BEIJING (Reuters) – Alibaba’s cloud service said it suffered a near two-hour long disruption affecting customers in mainland China, Hong Kong and the United States on Monday, its second outage within a month.
The impact was mainly felt by several of Alibaba Cloud’s database management products, including PostgreSQL, Redis and MySQL editions. Beijing, Shanghai, Hong Kong, and Virginia in the U.S. were among eight regions affected.
“From 09:16 Beijing time (0116 GMT) on November 27, 2023, Alibaba Cloud monitoring detected abnormalities in console and OpenAPI access for database products,” Alibaba Cloud said in a statement posted on its websites on Tuesday.
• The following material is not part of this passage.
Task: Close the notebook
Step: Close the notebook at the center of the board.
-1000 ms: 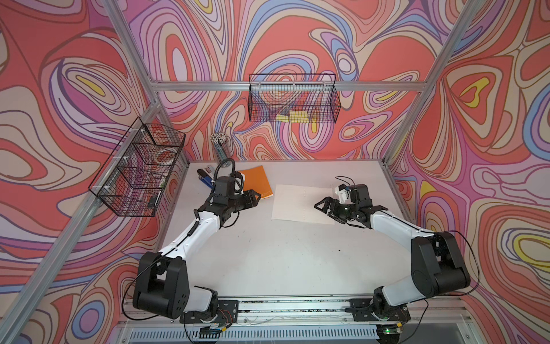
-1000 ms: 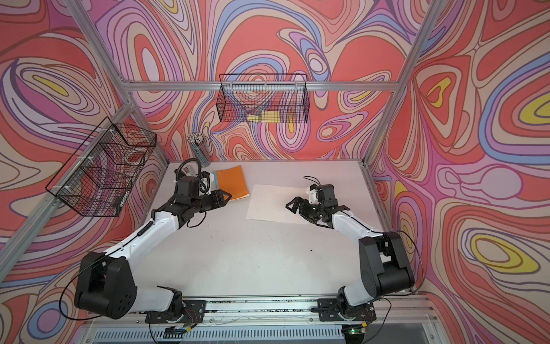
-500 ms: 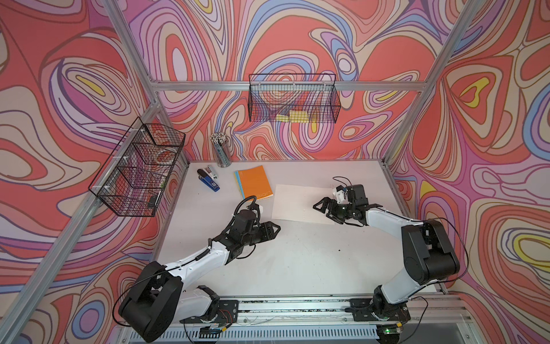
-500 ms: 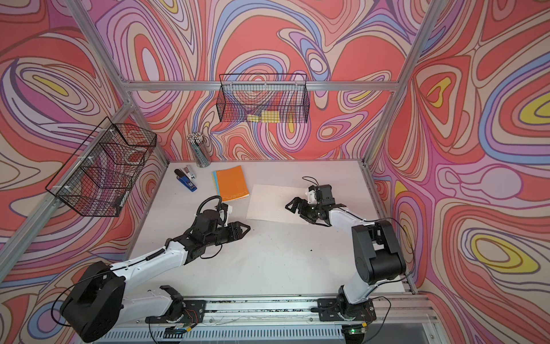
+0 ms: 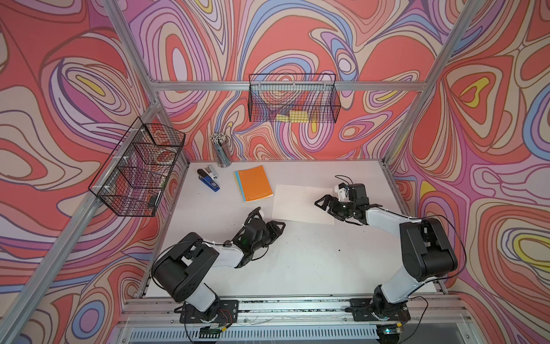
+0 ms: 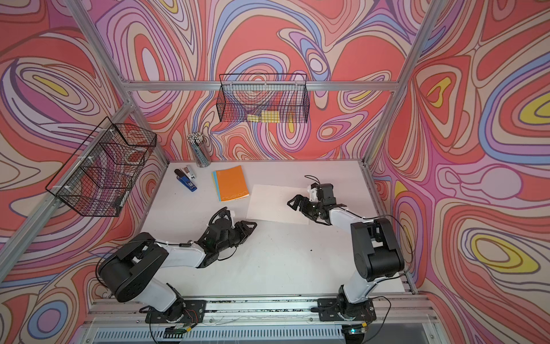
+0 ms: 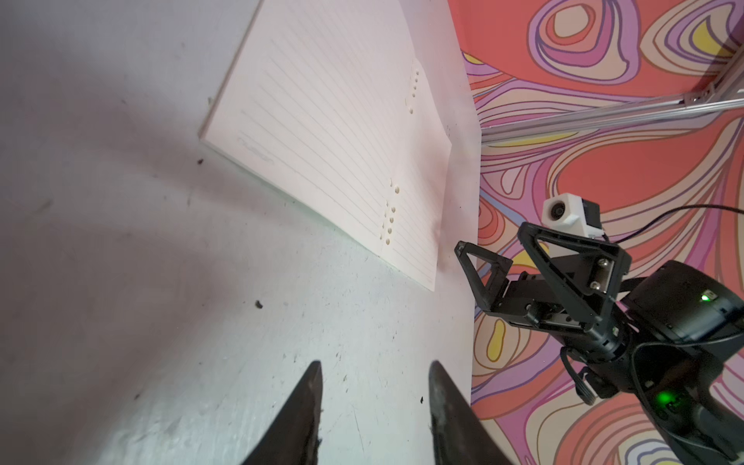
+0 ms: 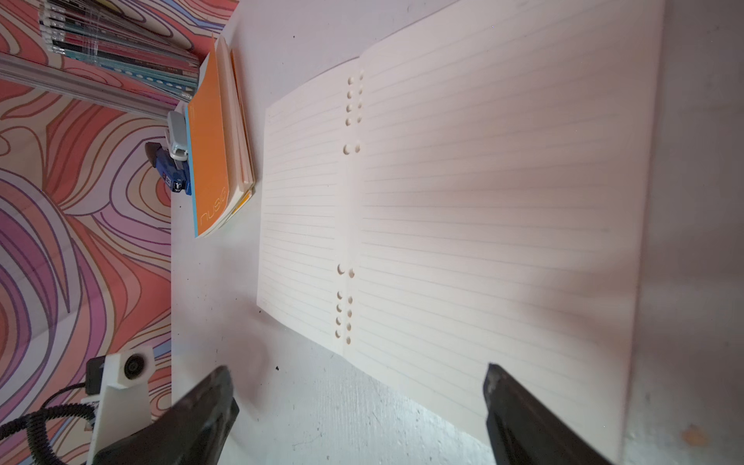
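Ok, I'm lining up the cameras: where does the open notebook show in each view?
Top view: open notebook on the table, by the right jaws.
Top view: notebook in the same spot.
Left wrist: notebook ahead of the jaws, across bare table.
Right wrist: notebook fills most of the frame, just past the jaws.
Landmark: orange notebook beside it, absent only from the left wrist view.

We see a robotics lab cell: aluminium frame point(image 5: 208, 86) and swirl-patterned walls point(image 5: 297, 35) around a white table point(image 5: 312, 262), 2 wire baskets point(image 5: 293, 98) point(image 5: 137, 169) hung above that table.
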You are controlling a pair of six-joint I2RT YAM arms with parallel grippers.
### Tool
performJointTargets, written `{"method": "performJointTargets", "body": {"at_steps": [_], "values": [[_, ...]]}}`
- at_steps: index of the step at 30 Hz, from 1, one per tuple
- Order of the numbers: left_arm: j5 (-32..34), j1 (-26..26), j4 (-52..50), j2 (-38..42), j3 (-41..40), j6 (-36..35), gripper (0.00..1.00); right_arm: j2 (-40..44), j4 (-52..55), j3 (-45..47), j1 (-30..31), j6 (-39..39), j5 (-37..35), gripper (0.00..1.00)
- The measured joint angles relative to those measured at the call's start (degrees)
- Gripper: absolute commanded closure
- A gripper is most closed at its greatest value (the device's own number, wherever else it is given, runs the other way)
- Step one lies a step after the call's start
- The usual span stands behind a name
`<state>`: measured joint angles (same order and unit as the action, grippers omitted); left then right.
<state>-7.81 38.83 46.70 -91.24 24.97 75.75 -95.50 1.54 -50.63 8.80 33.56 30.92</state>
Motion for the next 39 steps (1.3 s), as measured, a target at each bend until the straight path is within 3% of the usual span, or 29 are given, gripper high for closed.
{"method": "performJointTargets", "body": {"at_steps": [16, 39], "values": [[9.14, 2.99, 4.7, -12.39, 7.1, 9.18, 0.55, -1.44, -4.9, 2.64, -0.26, 1.84, 0.04, 0.02], [18.43, 6.01, 3.32, -18.08, 12.0, 15.21, 0.58, -1.9, -5.44, 4.11, -0.26, 3.26, 0.04, 0.02]]}}
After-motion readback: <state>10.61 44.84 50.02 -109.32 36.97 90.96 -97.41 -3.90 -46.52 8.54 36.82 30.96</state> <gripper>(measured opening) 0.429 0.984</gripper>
The issue “was resolved at 10:58 on the same day.”
Alibaba is China’s largest cloud vendor, garnering 29.9% of the market share for the first half of 2023, followed by Huawei with 13.2% and China Telecom with 12.2%, according to data from industry research group IDC.
The latest issue comes after the company’s customers suffered a service disruption on Nov. 12 that lasted over 3 hours and impacted a broader range of products, and affected a far more parts of the world.
Dozens of products impacted during that disruption included cloud-based database management systems and cloud communication systems, while the regions impacted ranged from East Asia, Southeast Asia, and the Middle East to North America.
The Nov. 12 disruption resulted in many of Alibaba’s flagship application services briefly crashing – including shopping app Taobao and work collaboration tool service app DingTalk.
While Alibaba resolved the two outages, tech industy experts raised questions about the reliability of its cloud services.
“Such a high frequency of glitches is not reasonable,” tech expert Feng Ruohang wrote in a WeChat blog post on Monday that garnered over 30,000 views. “This is hugely damaging to Alibaba Cloud’s brand image as a reliable cloud service provider.”
Alibaba this month announced that it was abandoning original plans to spin off its cloud business due to uncertainties created by U.S. export controls on chips used in artificial intelligence applications.
The e-commerce giant had initially announced plans to list the unit as part of a broad restructuring and analysts had estimated then that the cloud division could be worth $41-$60 billion.